## Your task
A faithful copy of the data, pictures omitted, is the required answer.
# # #
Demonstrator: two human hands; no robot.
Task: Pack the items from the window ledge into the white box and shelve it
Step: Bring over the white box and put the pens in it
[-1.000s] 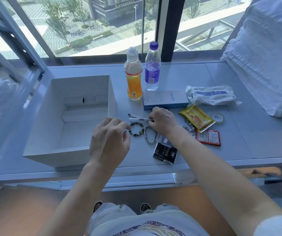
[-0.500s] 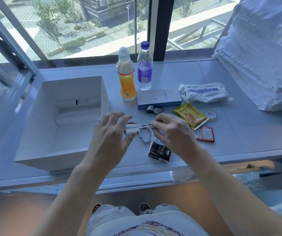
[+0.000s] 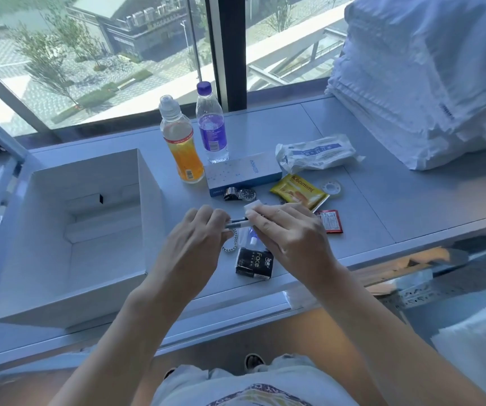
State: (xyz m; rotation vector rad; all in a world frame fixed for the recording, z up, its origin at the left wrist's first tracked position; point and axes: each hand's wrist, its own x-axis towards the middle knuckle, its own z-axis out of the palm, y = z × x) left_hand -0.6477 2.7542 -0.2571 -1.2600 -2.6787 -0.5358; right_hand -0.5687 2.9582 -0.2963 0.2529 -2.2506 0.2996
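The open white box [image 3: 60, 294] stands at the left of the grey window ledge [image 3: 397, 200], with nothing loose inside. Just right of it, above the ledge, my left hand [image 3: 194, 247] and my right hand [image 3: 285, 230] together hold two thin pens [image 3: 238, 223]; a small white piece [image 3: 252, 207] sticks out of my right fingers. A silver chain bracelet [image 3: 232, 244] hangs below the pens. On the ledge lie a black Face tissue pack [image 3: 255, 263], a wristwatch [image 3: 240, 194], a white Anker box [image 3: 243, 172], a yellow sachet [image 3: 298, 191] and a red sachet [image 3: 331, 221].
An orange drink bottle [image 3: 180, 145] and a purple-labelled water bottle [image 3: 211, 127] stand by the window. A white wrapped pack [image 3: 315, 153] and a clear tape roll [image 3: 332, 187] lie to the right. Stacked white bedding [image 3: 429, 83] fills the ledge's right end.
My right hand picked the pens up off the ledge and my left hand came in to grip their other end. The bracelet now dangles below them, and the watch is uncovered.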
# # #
## Written answer
Demonstrator: two human hands; no robot.
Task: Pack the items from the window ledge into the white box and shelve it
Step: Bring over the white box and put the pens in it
[-1.000s] 
[-0.500s] 
[+0.000s] 
State: (xyz m; rotation vector rad; all in a world frame fixed for the recording, z up, its origin at the left wrist's first tracked position; point and axes: each hand's wrist, its own x-axis towards the middle knuckle, its own z-axis out of the palm, y = z × x) left_hand -0.6477 2.7542 -0.2571 -1.2600 -2.6787 -0.5358; right_hand -0.5687 2.9582 -0.2963 0.2529 -2.2506 0.2996
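The open white box [image 3: 60, 294] stands at the left of the grey window ledge [image 3: 397, 200], with nothing loose inside. Just right of it, above the ledge, my left hand [image 3: 194, 247] and my right hand [image 3: 285, 230] together hold two thin pens [image 3: 238, 223]; a small white piece [image 3: 252, 207] sticks out of my right fingers. A silver chain bracelet [image 3: 232, 244] hangs below the pens. On the ledge lie a black Face tissue pack [image 3: 255, 263], a wristwatch [image 3: 240, 194], a white Anker box [image 3: 243, 172], a yellow sachet [image 3: 298, 191] and a red sachet [image 3: 331, 221].
An orange drink bottle [image 3: 180, 145] and a purple-labelled water bottle [image 3: 211, 127] stand by the window. A white wrapped pack [image 3: 315, 153] and a clear tape roll [image 3: 332, 187] lie to the right. Stacked white bedding [image 3: 429, 83] fills the ledge's right end.
My right hand picked the pens up off the ledge and my left hand came in to grip their other end. The bracelet now dangles below them, and the watch is uncovered.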

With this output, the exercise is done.